AUGUST 2023 IN
RICK ASTER’S WORLD

Self-Awareness for Weight Loss

Self-awareness is the big new weight loss trend, and it has gotten past the fad stage to look like something that is going to stick around.

The most curious thing about this weight loss trend is where the news comes from. It is the restaurant and food companies that are talking about this new threat to their revenue. So many people in the United States are becoming more conscious of what food they are buying and eating that it is chipping away at their financial results.

Unlike the weight loss fads of the past century, I could not find any product or expert that is leading this new movement. Yes, there are apps that promote self-awareness, but by nature, self-awareness does not come from an external source.

It is easy to trace the beginning of the current self-awareness weight loss trend back to the pandemic lockdown period of 2020. When every store visit was a calculated risk, people naturally became more aware of purchases of every kind, but most of all the time-sensitive purchases such as food.

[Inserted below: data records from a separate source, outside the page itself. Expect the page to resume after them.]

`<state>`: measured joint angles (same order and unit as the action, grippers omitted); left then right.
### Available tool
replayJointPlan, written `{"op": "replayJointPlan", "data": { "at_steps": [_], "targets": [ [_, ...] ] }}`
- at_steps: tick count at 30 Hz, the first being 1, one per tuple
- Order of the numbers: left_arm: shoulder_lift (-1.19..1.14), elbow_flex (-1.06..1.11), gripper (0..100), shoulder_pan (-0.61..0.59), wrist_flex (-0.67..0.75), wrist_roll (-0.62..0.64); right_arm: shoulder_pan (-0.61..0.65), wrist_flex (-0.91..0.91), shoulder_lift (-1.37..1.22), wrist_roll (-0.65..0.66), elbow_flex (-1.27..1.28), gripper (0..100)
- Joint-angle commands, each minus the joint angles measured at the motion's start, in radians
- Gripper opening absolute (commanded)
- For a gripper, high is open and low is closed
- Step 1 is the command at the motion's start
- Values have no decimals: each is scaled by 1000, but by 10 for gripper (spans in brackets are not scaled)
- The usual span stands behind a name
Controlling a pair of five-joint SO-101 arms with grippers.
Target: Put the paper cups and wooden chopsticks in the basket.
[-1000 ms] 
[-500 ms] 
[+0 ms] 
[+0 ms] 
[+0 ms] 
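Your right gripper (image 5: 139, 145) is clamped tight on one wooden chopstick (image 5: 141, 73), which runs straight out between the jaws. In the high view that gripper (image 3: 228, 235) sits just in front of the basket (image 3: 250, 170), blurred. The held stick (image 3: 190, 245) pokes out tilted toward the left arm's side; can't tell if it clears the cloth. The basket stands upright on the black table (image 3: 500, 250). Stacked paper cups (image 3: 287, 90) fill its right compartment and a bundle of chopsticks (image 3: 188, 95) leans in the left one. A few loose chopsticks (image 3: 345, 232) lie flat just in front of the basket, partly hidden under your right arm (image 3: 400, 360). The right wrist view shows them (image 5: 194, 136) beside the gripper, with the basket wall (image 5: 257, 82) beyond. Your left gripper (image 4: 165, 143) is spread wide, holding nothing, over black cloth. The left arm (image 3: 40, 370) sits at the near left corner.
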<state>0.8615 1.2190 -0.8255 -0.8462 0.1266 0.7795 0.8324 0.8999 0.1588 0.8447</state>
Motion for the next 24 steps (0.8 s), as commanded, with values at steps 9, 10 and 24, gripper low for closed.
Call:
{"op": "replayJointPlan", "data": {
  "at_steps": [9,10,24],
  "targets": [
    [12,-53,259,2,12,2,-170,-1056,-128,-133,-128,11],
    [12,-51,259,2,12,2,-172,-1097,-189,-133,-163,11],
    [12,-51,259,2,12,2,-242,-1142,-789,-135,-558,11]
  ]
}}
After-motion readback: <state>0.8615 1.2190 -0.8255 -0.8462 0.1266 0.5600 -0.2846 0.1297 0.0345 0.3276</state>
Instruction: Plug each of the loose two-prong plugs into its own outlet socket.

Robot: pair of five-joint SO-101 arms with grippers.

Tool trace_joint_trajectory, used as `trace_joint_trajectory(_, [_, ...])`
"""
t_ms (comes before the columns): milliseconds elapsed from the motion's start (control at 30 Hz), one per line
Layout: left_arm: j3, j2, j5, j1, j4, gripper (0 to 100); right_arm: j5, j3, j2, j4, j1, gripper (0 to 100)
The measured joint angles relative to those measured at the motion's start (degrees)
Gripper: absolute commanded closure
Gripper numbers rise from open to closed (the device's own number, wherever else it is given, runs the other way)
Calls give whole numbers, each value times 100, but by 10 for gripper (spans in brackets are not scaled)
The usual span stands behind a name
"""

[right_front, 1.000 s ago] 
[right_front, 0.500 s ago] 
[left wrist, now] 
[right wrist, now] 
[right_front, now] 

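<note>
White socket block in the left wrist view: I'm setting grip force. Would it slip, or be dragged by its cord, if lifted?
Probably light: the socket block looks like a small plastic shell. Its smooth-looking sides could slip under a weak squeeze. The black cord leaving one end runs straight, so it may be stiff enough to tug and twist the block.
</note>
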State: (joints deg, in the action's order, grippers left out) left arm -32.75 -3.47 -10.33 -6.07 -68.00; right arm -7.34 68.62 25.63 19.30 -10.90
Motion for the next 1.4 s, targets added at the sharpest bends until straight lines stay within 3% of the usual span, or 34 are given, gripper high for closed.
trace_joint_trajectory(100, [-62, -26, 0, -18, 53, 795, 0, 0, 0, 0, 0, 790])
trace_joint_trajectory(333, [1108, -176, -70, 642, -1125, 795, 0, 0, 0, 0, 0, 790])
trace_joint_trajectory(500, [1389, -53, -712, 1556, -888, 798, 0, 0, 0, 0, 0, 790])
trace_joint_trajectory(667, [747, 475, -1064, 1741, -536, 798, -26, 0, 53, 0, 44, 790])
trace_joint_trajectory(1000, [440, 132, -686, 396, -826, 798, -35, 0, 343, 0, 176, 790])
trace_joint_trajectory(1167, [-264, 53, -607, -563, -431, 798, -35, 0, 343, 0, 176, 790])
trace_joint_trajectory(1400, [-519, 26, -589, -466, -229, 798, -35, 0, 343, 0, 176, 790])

When you learn a skill, you don’t quickly unlearn it. We can now say that not only did people retain their new awareness of food decisions, but that this habit has started to spread from person to person as more people are able to observe and emulate the foodhabits of the people who lose weight during the pandemic years.

I was one of those people. I started out by spending less simply cause I eliminated all restaurant visits and reduced grocery visits by 80 percent. I saw that I was throwing much less food away. It took months for me to notice how much I was eating.

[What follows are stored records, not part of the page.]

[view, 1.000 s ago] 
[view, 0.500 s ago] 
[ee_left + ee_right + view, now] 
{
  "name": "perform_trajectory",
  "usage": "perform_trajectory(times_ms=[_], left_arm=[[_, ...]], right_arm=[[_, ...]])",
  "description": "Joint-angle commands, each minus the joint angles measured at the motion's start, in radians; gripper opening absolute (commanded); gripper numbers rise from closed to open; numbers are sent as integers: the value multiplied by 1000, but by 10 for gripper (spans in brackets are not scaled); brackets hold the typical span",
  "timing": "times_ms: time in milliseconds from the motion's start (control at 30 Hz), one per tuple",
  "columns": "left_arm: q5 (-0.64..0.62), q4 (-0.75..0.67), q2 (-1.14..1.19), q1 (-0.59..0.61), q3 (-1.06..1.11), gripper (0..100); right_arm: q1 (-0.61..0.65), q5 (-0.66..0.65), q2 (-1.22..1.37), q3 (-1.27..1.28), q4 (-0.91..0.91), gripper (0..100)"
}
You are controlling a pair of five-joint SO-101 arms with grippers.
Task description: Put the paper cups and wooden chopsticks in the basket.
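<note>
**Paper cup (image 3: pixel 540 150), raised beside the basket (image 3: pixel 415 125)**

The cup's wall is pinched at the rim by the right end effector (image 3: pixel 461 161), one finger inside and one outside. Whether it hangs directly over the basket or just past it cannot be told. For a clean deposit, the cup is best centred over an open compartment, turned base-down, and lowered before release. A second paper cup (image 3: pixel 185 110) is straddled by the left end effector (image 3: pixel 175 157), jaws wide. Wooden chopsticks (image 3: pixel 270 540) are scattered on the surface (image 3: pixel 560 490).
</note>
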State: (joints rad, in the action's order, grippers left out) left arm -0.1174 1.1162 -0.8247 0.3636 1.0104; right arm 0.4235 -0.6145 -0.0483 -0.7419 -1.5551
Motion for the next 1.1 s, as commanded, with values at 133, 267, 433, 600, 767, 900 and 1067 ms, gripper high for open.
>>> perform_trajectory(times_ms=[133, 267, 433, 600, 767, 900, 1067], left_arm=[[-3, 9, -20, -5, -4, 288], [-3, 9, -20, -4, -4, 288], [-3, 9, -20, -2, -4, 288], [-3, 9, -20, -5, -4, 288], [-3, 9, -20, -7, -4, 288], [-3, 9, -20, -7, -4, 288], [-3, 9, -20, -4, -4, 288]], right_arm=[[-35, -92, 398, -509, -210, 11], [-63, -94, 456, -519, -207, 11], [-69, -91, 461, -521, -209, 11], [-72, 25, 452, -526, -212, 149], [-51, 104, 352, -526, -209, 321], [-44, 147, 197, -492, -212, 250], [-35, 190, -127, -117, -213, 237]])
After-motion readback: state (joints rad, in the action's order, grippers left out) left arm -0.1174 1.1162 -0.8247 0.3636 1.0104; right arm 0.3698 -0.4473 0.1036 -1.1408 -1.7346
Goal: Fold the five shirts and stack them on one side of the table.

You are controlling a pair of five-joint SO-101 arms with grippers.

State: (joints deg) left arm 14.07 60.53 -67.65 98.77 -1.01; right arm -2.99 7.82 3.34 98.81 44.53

In the same way, I imagine that many of the newly conscious eaters may not be aware of how much less they are eating. It is impossible to make direct comparisons between a period of conscious decisions to an earlier period of less-conscious decision-making. It takes a large change to be obvious at the level of actions and habits if you are not keeping statistics on yourself. If you go to 20 percent fewer movies or eat 20 percent fewer donuts, it is not going to feel as if anything has changed — yet the industries that supply these things must make major changes in their planning for every 1 percent change in collective behavior.

If you want to get in on the conscious eating weight loss trend, the time-tested way of doing this is with a food diary. The food diary is one of the most effective strategies for long-term weight loss, apparently just because the accountability of a written record makes you more aware of your decisions around food. Traditionally, you would use a small book that you carry with you everywhere, but it works just as well to use the Notes app on your phone. Write the date, the approximate time, and everything you ate. Include everything you drink that is more than water or unsweetened tea. You don’t need many words, but it is important to be complete about it. Write down the smallest thing you eat.

As a step up, I would suggest also recording your food purchases including the price of each item. Your receipt and the OCR feature on your phone may make this step easier than it was in the past. Looking at your purchases one by one also makes you more aware of your decisions. Over time, you find that you are eating less and spending less money.

Some people try to count calories in a food diary, but while the diary itself is shown to lead to weight loss, the calorie-counting is less effective. The numbers may become a distraction from the reality of the food decisions you have made, or they may serve as a way to rationally justify decisions that, in truth, you regret.

I never kept a food diary for more than a year at a time, but the weight loss was permanent. To me, what that says is that it is the habit of self-awareness, more so than the practice of writing things down, that makes the difference.

To one degree or another, everyone already knows how to eat better. Self-awareness is the step that puts this knowledge into practice.